Try it. Go through the records and copy each line where the string "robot" occurs.

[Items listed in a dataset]
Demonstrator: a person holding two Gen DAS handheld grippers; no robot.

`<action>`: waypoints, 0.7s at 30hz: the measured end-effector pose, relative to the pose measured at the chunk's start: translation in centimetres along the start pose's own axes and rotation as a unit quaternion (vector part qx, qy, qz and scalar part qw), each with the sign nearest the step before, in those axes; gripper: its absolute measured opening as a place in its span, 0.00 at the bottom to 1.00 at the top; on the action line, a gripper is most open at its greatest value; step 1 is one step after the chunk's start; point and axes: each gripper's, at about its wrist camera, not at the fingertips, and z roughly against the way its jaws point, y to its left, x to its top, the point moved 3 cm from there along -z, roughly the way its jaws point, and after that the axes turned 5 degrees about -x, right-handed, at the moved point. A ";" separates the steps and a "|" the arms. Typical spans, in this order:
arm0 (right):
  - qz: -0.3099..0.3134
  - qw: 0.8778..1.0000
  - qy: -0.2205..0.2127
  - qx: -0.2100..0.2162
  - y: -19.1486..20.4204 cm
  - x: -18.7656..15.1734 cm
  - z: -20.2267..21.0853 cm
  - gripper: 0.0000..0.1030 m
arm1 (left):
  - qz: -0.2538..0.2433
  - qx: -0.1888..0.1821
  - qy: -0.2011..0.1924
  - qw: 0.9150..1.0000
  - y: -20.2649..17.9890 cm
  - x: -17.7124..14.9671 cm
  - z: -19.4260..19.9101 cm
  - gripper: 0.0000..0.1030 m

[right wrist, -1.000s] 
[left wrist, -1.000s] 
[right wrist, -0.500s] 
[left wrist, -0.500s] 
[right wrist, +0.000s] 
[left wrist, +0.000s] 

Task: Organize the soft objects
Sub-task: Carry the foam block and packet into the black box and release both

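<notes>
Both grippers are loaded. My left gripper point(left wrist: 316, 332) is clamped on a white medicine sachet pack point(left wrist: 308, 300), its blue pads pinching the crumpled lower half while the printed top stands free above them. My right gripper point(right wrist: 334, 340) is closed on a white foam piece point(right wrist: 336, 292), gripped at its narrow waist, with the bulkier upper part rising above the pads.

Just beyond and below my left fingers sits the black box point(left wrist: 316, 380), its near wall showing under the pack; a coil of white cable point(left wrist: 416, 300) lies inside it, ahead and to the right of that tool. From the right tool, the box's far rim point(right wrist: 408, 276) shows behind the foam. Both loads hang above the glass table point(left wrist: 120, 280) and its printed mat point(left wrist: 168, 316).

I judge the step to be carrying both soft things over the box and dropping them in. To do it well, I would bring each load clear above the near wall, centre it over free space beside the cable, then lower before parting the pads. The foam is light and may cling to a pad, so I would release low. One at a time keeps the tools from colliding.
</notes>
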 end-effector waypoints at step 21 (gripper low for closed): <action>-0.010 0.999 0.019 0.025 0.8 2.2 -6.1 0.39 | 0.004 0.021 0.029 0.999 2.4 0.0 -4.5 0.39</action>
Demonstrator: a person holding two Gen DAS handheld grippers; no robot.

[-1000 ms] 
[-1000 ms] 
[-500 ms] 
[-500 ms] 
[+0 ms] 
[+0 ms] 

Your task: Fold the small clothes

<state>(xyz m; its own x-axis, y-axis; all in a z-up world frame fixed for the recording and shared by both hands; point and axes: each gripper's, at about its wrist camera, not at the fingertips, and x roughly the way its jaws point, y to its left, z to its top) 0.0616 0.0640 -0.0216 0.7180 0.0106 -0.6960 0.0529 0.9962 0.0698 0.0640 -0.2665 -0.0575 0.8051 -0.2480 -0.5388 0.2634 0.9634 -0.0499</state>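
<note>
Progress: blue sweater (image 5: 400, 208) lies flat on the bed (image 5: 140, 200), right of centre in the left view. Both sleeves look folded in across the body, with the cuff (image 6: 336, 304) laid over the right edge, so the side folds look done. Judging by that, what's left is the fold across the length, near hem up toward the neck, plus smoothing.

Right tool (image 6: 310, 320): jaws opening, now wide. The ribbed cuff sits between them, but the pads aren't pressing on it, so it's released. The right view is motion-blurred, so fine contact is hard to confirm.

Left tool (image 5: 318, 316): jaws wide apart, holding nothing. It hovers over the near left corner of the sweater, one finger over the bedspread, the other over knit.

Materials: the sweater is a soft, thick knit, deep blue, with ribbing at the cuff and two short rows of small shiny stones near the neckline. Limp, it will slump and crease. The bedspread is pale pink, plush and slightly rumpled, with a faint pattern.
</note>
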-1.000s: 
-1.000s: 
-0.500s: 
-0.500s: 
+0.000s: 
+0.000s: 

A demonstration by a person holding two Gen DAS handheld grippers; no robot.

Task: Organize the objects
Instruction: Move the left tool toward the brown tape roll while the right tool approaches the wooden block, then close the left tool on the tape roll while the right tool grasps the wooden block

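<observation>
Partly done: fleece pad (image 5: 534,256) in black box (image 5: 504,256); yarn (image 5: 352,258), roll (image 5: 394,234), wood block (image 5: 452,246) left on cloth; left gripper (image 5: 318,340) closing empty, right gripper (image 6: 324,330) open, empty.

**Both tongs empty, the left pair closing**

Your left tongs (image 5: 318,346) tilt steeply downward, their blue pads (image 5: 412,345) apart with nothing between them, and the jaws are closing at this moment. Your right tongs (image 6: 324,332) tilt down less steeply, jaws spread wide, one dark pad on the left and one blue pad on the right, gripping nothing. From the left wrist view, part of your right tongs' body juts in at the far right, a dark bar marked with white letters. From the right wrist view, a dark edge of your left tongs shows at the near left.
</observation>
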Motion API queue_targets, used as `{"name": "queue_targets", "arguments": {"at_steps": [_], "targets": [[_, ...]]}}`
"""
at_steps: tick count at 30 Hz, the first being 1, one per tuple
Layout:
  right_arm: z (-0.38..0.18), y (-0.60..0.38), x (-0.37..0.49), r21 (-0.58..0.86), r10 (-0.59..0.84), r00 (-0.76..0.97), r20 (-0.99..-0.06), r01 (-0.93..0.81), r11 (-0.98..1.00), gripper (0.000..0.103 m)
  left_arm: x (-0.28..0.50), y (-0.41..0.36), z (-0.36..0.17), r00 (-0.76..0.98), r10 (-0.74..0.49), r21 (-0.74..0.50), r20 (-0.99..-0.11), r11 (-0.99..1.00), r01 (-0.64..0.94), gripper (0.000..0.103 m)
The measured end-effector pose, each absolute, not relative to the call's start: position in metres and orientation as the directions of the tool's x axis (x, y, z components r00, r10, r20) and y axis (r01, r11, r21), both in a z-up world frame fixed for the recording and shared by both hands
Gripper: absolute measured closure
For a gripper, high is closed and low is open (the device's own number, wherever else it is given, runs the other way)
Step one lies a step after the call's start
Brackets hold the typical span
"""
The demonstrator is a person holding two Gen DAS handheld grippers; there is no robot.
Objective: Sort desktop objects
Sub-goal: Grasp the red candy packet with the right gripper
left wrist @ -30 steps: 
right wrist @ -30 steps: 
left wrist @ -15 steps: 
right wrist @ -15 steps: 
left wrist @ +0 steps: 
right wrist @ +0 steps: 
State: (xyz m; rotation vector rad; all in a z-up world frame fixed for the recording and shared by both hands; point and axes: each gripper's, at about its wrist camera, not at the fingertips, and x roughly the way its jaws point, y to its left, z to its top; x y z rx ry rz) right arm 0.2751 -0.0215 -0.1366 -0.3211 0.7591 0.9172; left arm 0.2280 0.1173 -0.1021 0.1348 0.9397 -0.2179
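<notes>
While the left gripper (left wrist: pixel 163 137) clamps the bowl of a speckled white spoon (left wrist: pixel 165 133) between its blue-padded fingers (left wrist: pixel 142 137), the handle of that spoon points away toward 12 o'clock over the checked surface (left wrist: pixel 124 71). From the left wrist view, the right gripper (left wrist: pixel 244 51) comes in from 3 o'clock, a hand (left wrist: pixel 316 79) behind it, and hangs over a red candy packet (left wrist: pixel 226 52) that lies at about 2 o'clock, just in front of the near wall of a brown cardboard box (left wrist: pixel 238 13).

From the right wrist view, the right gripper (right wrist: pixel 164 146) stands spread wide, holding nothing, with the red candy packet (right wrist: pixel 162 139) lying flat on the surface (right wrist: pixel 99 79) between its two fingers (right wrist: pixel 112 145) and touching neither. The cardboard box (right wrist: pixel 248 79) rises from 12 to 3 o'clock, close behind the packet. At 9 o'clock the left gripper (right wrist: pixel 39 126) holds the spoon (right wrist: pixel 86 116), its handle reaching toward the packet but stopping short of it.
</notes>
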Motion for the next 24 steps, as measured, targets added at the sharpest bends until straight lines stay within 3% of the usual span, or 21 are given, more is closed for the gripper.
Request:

Exercise response.
Demonstrator: a person holding two Gen DAS handheld grippers; no robot.
Demonstrator: a person holding two Gen DAS handheld grippers; no robot.
A demonstration by a person holding two Gen DAS handheld grippers; no robot.
The demonstrator is a person holding two Gen DAS handheld grippers; there is no robot.

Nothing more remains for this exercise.